Task instructions: From the very first line down to the line containing "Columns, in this", write out the material exactly as it appears, and no more.

Data provided:
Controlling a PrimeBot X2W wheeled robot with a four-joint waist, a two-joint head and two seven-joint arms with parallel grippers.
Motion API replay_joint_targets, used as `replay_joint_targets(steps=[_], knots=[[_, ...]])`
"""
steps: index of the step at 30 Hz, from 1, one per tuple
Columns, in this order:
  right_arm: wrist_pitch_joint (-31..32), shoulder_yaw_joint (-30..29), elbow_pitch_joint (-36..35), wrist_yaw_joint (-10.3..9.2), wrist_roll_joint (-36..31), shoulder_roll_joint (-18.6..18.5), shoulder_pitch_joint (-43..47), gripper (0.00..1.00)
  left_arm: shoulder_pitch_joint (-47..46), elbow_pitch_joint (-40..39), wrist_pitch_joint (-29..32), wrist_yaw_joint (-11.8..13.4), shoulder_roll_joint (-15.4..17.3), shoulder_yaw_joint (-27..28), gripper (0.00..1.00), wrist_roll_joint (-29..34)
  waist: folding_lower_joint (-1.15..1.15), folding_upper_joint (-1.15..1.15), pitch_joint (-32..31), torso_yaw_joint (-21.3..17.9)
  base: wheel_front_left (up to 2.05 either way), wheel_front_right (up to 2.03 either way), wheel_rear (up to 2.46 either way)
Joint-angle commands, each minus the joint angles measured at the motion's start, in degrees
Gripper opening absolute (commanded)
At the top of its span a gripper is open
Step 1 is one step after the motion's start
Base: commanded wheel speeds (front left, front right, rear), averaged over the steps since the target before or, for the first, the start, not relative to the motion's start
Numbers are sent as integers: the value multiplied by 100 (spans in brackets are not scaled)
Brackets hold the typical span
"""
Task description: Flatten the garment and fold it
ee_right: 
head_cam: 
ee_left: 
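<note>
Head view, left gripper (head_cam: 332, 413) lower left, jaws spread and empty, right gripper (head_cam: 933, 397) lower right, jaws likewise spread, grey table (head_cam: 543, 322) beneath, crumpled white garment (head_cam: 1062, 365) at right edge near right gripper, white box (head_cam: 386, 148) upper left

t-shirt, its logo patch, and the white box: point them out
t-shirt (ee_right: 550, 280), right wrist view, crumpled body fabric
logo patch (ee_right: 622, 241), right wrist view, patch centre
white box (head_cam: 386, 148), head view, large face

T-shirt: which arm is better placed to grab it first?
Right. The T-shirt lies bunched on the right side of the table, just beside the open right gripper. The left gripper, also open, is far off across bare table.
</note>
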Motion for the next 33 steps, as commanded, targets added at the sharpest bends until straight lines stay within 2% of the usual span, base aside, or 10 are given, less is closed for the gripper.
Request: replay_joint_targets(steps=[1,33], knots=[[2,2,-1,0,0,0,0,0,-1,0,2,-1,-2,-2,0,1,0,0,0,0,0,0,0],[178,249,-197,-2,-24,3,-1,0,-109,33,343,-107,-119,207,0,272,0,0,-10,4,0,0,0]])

Solution to the problem:
Controlling a PrimeBot X2W wheeled robot with a four-joint waist, a two-joint head and two seven-joint arms with parallel grippers.
Motion API replay_joint_targets, used as `replay_joint_targets(steps=[_], knots=[[_, ...]])`
"""
steps: index of the step at 30 Hz, from 1, one per tuple
Columns, in this order:

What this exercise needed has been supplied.